Alto de Lodares

Le truc c’est de chercher la sta­tion-ser­vice la moins vis­i­ble, la mieux nichée, la plus intime. La dif­férence sur le plein per­met d’é­conomiser l’équiv­a­lent d’un menu ou d’une tournée d’apéri­tif. Dis comme ça, la chose à l’air sim­ple, mais il faut garder l’œil ouvert sur des cen­taines de kilo­mètres et analyser les pan­neaux per­chés au fond des paysages. A Lodares, j’en trou­ve un der­rière un petite cordil­lère. Edi­fice de tôle blanche dressé sur un ter­rain vague.
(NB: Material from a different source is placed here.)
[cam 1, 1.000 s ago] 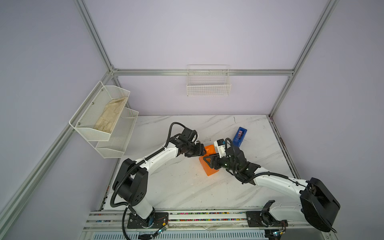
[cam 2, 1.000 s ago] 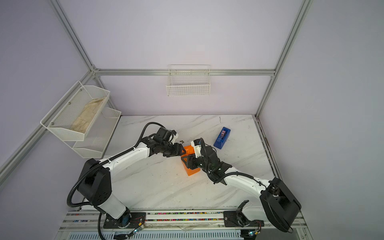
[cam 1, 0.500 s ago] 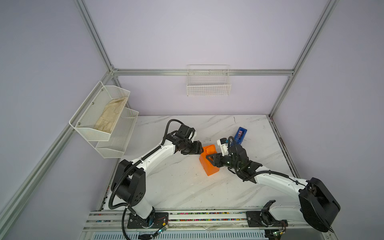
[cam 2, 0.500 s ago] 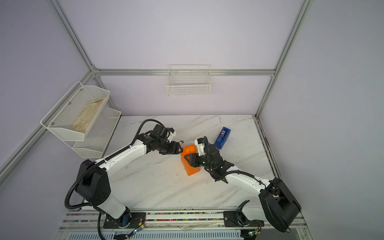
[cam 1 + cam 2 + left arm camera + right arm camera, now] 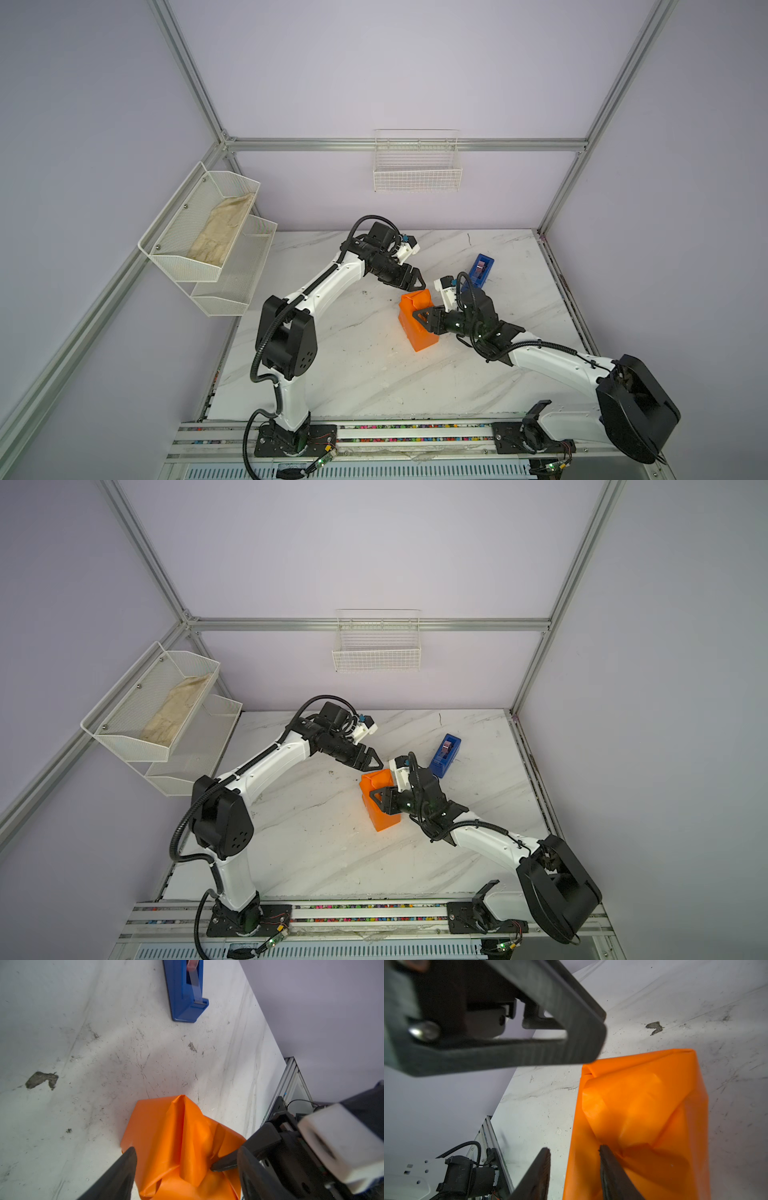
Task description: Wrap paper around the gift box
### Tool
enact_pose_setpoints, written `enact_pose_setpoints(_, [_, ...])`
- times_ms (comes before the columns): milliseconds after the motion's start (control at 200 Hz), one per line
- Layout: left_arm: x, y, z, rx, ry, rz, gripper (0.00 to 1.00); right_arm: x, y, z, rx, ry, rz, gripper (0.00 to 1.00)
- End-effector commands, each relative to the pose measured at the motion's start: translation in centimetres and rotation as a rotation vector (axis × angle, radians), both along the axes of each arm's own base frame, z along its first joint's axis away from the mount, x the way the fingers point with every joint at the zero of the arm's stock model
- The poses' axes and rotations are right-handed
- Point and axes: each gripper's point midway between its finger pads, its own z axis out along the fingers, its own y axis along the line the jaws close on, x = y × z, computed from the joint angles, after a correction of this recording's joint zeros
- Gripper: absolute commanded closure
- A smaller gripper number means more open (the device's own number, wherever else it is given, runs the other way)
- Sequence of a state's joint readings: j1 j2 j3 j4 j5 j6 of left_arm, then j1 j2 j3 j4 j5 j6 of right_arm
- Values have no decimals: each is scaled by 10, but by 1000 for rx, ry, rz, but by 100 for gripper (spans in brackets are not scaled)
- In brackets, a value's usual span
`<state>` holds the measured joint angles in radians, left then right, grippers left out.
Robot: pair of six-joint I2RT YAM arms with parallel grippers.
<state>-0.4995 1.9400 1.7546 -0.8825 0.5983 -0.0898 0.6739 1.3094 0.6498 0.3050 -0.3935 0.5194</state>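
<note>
In both top views the left gripper (image 5: 417, 282) has backed off toward the upper left. A second ago it was at the far end of the paper (image 5: 409, 332); now it is clear of it, jaws released and empty. The right gripper (image 5: 420, 318) stays at the parcel's right flank, near frame centre. The parcel has not shifted on the table (image 5: 365, 374).

In the left wrist view, the freed end of the paper (image 5: 166, 1126) stands up as a loose, creased peak at lower centre. The tape dispenser (image 5: 185, 997) lies well apart at the top.

In the right wrist view, the right gripper (image 5: 574, 1154) sits astride the parcel's edge at the bottom, one finger on the orange sheet and one over bare table. The jaws are parted and pinch nothing that shows.

The gift box is nowhere visible, presumably inside the orange folds. The end fold looks unsecured, so it probably needs pressing down again.
</note>
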Motion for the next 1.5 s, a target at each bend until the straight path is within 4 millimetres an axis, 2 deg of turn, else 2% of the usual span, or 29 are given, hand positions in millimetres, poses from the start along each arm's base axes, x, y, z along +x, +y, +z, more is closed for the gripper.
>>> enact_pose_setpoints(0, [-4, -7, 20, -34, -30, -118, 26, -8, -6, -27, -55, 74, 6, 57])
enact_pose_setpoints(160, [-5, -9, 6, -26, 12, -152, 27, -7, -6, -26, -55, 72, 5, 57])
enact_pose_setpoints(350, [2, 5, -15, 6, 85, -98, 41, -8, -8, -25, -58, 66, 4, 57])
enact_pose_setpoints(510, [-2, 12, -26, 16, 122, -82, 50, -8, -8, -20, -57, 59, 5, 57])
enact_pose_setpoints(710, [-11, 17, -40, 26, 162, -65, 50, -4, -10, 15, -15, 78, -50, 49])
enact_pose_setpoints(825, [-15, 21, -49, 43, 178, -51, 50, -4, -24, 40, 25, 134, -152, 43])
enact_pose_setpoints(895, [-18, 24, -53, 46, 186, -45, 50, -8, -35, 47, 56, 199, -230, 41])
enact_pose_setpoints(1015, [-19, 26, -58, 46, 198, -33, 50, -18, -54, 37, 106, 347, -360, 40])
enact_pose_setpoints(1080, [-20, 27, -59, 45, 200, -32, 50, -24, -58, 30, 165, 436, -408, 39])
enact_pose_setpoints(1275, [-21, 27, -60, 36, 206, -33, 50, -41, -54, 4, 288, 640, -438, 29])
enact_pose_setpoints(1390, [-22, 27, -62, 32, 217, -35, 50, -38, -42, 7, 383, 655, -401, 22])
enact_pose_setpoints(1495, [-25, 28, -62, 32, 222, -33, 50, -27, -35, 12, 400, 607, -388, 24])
Des semi-remorques à la manœu­vre. Dans la cab­ine, une femme pom­p­iste. Elle met ses gants, ouvre mon réser­voir, fait couler le diesel. Le pied sur mon pneu Cli­mate Cross elle demande:

-Sont vrais ces Michelin?

-Vrais? Oui bien sûr! Parce qu’il y en a des faux?

-Et com­ment M’sieur, y’a des faux en tout, les vôtres ils doivent coûter dans les 100 balles pièce eh bien on peut en trou­ver pour huit balles, de la copie chinoise.

A ce moment-là, un routi­er descend de son camion, il lance à la pompiste:

-Hé María, où as tu mis ton mari?

-Il y a longtemps que je l’ai envoyé promen­er! Non mais!

Elle se remet à taper du pied sur mon pneu:

-C’est comme pour les goss­es, on en fait trois ou qua­tre, ou même cinq, et il y en a tou­jours un qui est une copie des autres et celui-là, il marche moins bien, il a pas de qual­ité, on peut rien en faire.

Puis elle se lance en dialecte dans un dis­cours sur les ver­tus des vrais enfants et des faux adultes qui me fait rire aux larmes bien que n’y com­prenne goutte.